Quand Mrs Drekins pénétra dans la petite cuisine poisseuse de leur maisonnette -qu'elle avait une sacrée peine à entretenir avec toute la poussière qui s'y introduisait -, l'heure du thé sonna. Elle remercia finalement son mari d'en avoir acheté en si grosse quantité; Mrs Jenner arrivait dans moins d'une heure pour le boire en sa compagnie. La femme essuya ses mains sur son tablier. Elle ouvrit ensuite le sac et fourra son nez dans les feuilles séchées de théine ; c'est qu'elles n'étaient pas de mauvaise qualité, ces feuilles. Bien en forme, bien odorantes, pas trop sèches. Parfaites, gazouilla-t-elle, pensant à l'expression de son invitée quand elle y goûterait. Pendant un instant de satisfaction intense, et parce que son mari n'était pas dans la pièce, Maggie se livra à un enfantillage. Elle plongea ses mains dans le sac et les remonta de sorte que les feuilles lui chatouillent les doigts. Mais en sortant les mains, une tache blanche apparut dans l'étendue verte. La vieille femme s'en saisit en fronçant les sourcils; c'était une liasse de papiers pliés et remplis d'encre baveuse. La matière était craquante, comme si elle avait été victime de l'humidité. Mrs Drekins était curieuse. C'était un vilain défaut, accordait-elle à ceux qui s'en plaignaient, mais si plaisant finalement... Et la liasse était un objet de curiosité trop important pour qu'elle prenne la peine de le combattre. De plus, elle était dans ses achats, ou plutôt dans ceux de son mari. Mais y avait-il une différence ? Ainsi, se persuadant qu'elle en avait le droit, elle rechercha le début du récit.

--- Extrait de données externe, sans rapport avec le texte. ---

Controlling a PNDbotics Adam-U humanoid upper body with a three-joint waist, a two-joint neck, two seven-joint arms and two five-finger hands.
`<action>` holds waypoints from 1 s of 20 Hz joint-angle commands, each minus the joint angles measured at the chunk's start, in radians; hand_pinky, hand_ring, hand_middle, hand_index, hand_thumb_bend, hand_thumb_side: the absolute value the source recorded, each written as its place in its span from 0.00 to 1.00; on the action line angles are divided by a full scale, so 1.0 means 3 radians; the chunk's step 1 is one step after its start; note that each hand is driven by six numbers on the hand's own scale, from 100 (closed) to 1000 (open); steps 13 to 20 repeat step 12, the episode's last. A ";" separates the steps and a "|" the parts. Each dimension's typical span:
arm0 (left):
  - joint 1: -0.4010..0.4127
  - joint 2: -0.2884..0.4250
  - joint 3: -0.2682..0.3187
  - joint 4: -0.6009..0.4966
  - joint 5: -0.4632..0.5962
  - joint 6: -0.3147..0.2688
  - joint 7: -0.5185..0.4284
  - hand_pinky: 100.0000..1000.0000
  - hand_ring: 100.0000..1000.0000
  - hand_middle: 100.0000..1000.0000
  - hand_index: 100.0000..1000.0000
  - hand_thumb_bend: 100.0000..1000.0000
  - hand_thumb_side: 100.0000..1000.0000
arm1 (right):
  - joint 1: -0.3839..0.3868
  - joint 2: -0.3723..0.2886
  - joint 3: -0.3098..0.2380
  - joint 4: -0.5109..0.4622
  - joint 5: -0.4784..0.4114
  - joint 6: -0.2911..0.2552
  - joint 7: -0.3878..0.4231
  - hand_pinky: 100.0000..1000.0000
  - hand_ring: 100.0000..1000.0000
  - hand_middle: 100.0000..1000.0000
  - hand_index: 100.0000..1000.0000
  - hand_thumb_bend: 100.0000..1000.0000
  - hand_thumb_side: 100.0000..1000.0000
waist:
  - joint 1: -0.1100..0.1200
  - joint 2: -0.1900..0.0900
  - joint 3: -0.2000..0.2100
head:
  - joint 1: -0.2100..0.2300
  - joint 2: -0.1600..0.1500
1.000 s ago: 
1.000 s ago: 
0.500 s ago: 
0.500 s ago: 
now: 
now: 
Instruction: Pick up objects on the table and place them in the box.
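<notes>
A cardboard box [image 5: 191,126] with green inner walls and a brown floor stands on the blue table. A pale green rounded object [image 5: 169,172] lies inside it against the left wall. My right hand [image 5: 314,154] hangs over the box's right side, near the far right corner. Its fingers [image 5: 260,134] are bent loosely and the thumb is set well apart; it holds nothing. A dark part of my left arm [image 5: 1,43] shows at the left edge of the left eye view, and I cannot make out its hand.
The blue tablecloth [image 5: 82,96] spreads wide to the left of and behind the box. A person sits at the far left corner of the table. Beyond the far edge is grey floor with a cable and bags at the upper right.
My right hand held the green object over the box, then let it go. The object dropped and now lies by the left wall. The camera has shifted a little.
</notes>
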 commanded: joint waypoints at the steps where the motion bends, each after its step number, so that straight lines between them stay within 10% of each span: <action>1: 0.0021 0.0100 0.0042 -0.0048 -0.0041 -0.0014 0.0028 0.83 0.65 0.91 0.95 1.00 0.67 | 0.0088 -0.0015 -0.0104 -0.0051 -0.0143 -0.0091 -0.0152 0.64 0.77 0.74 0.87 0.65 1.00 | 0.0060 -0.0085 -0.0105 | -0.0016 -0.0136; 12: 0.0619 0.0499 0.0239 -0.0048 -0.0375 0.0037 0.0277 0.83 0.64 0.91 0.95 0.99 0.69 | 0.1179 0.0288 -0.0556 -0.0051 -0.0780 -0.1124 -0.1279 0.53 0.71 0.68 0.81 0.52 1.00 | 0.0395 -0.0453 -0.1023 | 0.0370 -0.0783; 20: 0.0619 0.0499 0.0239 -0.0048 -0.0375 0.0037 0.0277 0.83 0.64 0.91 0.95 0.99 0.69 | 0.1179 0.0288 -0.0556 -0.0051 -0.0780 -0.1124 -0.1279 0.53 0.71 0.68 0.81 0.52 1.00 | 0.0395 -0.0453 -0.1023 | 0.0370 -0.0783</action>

C'est au bout de quelques bonnes minutes qu'elle découvrit enfin ce qui lui sembla l'introduction d'une sorte de... lettre ? Mrs Drekins crispa les sourcils en commençant sa lecture.
« Mai 1617,
Qui que vous soyez, où que vous vous trouviez, veuillez faire parvenir cette lettre à Timothy Hodgkin, marin membre de la Company of marchants of London trading into the East Indie, résidant à Liverpool et naviguant à bord du Braket.
Je vous remercie. »
Maggie défronça progressivement les sourcils en relisant le petit message. "Non mais celle-là elle est pas gênée !" pesta-t-elle. "Elle fiche sa lettre dans mon thé, donc dans ma maison, et elle veut juste que j'envoie cette satanée lettre à ce satané monsieur ! Un marin qui plus est, j'ai horreur des marins !"
Elle releva la tête avec une petite moue ennuyée et, s'adressant au message comme si son auteur était présent, déclara:
" Je vais te l'envoyer, ta lettre de pacotille. Mais seulement si je décide qu'elle en vaut la peine."
La bonne femme sourit. Si son mari avait été là, il aurait dit que c'était mauvais signe. Mais comme il n'était pas présent, et qu'il n'y avait, de toute façon, personne à qui il aurait pu s'adresser, elle continua.
"Ce qui veut dire que je vais la lire ! "
D'un sourire malicieux et gourmand, elle replongea ses yeux dans l'écriture tremblante de la lettre.
Car Mrs Drekins était très curieuse, sachez le.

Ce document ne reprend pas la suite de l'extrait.